El hecho no refiere una algarada privativa del Delta del Paraná. Yo misma he visto, en la península báltica de Néringa, al norte de Kaliningrado, cómo los jabalíes irrumpen de noche en los jardines rebuscando sus trufas y los amanecen llenos de agujeros y terrones revoltijados mientras que mis parientes campesinos de Lituania se estremecen desde la ventana de doble vidrio cuando los lobos -que hace quizá mil años acechaban a Caperucita en el bosque y hoy ven que las fronteras de su foresta y la calidad de sus presas se estrechan- se meten en su granja, azuzados por el ruido de sus tripas hambrientas, a tal punto que la Unión Europea ha debido asignar un subsidio a los granjeros para compensarles las vacas y ovejas que les espachurran.

A riesgo de repetirme –es mi cantinela en algunas últimas notas- traigo a colación el nombre de Holoceno con el que se ha llamado hasta ahora a la era geológica que nuestro planeta, con la humanidad a cuestas, está transitando sobre la corteza terrestre. El holandés Paul Crutzen, premio Nobel de Química en 1995, ha sugerido que los cambios provocados por nuestra presencia humana a partir, quizá, de la revolución industrial, el calentamiento global y el agotamiento de los recursos naturales, justifican considerar una nueva etapa a la que llama Antropoceno.
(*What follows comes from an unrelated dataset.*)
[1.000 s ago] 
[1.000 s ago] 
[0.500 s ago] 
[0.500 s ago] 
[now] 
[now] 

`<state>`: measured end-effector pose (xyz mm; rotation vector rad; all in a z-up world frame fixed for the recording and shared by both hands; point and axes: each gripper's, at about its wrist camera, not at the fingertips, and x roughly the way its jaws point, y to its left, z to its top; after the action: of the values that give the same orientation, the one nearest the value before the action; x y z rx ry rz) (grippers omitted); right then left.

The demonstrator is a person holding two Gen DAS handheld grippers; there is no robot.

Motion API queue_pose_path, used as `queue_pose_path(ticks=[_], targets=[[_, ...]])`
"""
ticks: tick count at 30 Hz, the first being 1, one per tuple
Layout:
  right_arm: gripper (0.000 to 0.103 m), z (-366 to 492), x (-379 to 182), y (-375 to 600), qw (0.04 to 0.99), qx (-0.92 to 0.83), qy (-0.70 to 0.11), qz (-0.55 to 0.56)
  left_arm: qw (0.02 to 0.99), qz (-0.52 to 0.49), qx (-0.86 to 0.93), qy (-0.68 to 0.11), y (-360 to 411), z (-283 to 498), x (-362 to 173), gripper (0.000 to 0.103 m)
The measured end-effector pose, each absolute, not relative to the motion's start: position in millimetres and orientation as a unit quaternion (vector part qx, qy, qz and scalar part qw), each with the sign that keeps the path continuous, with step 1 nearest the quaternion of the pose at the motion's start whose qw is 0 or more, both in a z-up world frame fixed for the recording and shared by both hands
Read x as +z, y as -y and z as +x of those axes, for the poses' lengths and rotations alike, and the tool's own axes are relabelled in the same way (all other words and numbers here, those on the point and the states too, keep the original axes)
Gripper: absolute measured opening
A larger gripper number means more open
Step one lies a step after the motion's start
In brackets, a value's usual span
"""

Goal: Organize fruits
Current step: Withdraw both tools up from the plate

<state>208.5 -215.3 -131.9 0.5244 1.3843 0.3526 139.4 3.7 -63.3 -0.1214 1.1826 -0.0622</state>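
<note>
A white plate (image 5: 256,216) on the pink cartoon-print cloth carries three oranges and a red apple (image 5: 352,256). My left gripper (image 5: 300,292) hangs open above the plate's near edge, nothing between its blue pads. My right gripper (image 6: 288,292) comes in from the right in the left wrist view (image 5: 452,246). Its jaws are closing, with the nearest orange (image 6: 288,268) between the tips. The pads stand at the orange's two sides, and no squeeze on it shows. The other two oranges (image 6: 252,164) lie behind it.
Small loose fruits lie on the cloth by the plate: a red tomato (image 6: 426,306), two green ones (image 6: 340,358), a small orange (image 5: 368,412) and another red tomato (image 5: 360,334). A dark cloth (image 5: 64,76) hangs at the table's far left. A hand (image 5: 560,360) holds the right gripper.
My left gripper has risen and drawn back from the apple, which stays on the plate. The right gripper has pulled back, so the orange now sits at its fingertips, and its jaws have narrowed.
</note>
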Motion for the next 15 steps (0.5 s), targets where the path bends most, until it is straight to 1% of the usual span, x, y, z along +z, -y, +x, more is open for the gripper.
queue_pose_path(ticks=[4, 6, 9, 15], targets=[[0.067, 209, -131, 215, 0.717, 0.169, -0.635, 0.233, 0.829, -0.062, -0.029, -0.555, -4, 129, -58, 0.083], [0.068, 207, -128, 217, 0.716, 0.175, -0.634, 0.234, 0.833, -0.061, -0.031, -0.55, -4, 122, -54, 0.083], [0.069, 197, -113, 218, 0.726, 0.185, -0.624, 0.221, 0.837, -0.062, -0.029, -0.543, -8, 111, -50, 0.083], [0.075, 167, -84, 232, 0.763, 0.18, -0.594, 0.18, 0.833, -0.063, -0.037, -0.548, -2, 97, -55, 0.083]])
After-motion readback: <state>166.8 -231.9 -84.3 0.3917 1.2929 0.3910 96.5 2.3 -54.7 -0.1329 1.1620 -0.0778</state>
La ambición del consumo, el negacionismo, el egoísmo de nuestra naturaleza ontológica nos harían culpables a todos los seres humanos de esas transformaciones que sería necesario revertir. Pero el ecohistoriador Jason Moore, catedrático de la Binghamton University de Nueva York, al analizar y desplegar ante nuestros ojos el largo recorrido de la historia de la modernidad, que ha ido transformando la trama de la vida en los varios aspectos del ecosistema mundo, en cuanto al papel que asumió la élite del Gran Capital como tragalotodo extractivista en la búsqueda constante de la maximización de la ganancia, nos abstrae de la credulidad ramplona que podría llevarnos a aceptar la idea de Antropoceno. Moore propone, en cambio, el concepto más atrevido y más esclarecedor de Capitaloceno, la era límite en que la angurria de la finanza global pone al planeta en estado de soponcio. Los movimientos sociales y políticos de base son los llamados –dice Jason Moore- a enfrentar al Capital para reconformar lo que llama el intrincado y abarcador tejido de la vida, no una sociedad y una naturaleza sino una sola ecología-mundo: los campesinos y los indígenas, los proletarios y los semiproletarizados, los migrantes, los expulsados, los discriminados y los carpinchos.

Enmarcados en su estética peluda de tonalidades zainas, su tecnología quasi anfibia, su moral flemática, su gastronomía vegana, sus tradiciones de humedal y su compleja historia entretejida por el río, el constante peligro de su tribu acechada por los cazadores, el valor de uso de su carne magra, el valor de cambio de su piel tan preciada, el calvario de la migración transfronteriza y su actual regreso para la recuperación del territorio ancestral, los compañeros carpinchos pisan decididos, con su patita membranosa, la tierra y el agua de una de las verijas del Capital, el negocio inmobiliario.